Ilustración de Arthur Rackham

Hace algunas semanas hubo una polémica en internet: Disney había elegido a una actriz negra para protagonizar su nueva versión de La sirenita. Las redes sociales se llenaron de indignación: se trataba de un cuento danés, por lo tanto la actriz debería ser blanca… Sin embargo, la película de Disney logró heredar algo de la potencia del cuento de Andersen, y por eso hay tantos niños y niñas que sueñan con ser sirenas e intuyen gravemente que el final de ese cuento es amargo, a pesar de que la empresa haya tratado de borrarlo. La sirenita cuenta la historia de amor con Edvard. Fue escrita años después de que Andersen pudiera decirle que anhelaba ser besado por él. Su gran amigo decidió casarse. Andersen amaba nadar.

Estas semanas también hubo personas de izquierda enojadas por la “ideología romántica” que presuntamente transmitiría el cuento. Ello significa tratar a Andersen como si escribiera historias con moraleja. Pero Andersen no es Esopo. Nunca quiso proponer modelos a seguir, y sus historias no siempre terminan bien. Ya las primeras reseñas hablaban de lo “perniciosos”, “desconsiderados”, “dañinos”, “indefendibles” y “poco delicados” que eran sus cuentos de hadas. Los críticos estaban furiosos por el estilo oral de esas historias, y sobre La sirenita dijeron que era una obra peligrosa para los niños tanto como para sus papás. Los críticos también hablaron de que Andersen no respetaba la “distancia pedagógica” entre adultos y niños: que empatizaba demasiado con emociones destructivas y olvidaba la función educativa que debían tener esos cuentos.

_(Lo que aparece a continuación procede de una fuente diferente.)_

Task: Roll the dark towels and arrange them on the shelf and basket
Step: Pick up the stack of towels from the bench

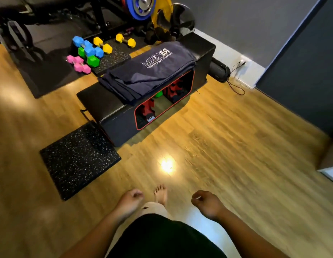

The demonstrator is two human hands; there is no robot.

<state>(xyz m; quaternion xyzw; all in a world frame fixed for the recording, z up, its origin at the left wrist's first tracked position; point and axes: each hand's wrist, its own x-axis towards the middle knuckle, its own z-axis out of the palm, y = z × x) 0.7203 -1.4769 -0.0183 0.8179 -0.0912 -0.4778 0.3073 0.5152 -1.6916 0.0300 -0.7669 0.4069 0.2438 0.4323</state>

Y es que sus obras contradicen el dogmatismo bienintencionado del pasado y el presente. Se desmarcan de la visión piadosa de los cuentos de hadas de la época y apelan a un niño distinto. Permiten acceder a la complejidad de un mundo cuya problemática no queda resuelta. Enseñan a habitar la diferencia que nos hace singulares, y a transitar dignamente por escenarios de violencia y desigualdad. Educan en la maravilla que convierte al mundo en un espacio para la aventura. En el regreso a Andersen que podría acompañar el regreso a Marx, esos valores pueden ayudar en la construcción de una sensibilidad distinta.